YOUR TASK
Copy the lines word for word. Begin at the line that contains "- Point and" and end with the final line of the data.
┏━━
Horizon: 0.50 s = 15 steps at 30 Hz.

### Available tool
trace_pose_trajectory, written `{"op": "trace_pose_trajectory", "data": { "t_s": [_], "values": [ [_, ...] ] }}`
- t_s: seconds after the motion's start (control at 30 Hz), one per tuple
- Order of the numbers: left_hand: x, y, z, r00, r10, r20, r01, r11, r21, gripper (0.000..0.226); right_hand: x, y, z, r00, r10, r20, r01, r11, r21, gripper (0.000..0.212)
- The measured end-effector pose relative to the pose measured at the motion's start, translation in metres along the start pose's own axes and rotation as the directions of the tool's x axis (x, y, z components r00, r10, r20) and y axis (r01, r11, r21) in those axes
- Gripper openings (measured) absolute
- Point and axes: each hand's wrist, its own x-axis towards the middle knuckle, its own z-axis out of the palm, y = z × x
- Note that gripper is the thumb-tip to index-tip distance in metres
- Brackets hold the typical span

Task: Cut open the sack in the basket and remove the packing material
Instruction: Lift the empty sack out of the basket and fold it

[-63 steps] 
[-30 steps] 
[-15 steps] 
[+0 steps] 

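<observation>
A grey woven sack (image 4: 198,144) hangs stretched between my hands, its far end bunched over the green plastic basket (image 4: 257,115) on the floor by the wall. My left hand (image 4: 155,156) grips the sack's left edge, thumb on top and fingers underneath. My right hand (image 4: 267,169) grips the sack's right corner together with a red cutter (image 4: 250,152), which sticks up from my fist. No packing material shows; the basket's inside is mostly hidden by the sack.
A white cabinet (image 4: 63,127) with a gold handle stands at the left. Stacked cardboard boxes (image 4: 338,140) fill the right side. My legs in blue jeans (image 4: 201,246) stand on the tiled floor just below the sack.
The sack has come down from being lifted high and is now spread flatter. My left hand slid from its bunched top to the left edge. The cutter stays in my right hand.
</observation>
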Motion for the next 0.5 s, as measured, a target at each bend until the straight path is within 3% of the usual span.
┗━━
SOLUTION TO THIS TASK
- Point and axes: each hand's wrist, its own x-axis towards the middle knuckle, its own z-axis out of the palm, y = z × x
- Note that gripper is the thumb-tip to index-tip distance in metres
- Brackets hold the typical span

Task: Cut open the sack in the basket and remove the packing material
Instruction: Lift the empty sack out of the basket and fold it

[-63 steps] 
[-30 steps] 
[-15 steps] 
[+0 steps] 

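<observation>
A grey woven sack (image 4: 198,144) hangs stretched between my hands, its far end bunched over the green plastic basket (image 4: 257,115) on the floor by the wall. My left hand (image 4: 155,156) grips the sack's left edge, thumb on top and fingers underneath. My right hand (image 4: 267,169) grips the sack's right corner together with a red cutter (image 4: 250,152), which sticks up from my fist. No packing material shows; the basket's inside is mostly hidden by the sack.
A white cabinet (image 4: 63,127) with a gold handle stands at the left. Stacked cardboard boxes (image 4: 338,140) fill the right side. My legs in blue jeans (image 4: 201,246) stand on the tiled floor just below the sack.
The sack has come down from being lifted high and is now spread flatter. My left hand slid from its bunched top to the left edge. The cutter stays in my right hand.
</observation>
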Motion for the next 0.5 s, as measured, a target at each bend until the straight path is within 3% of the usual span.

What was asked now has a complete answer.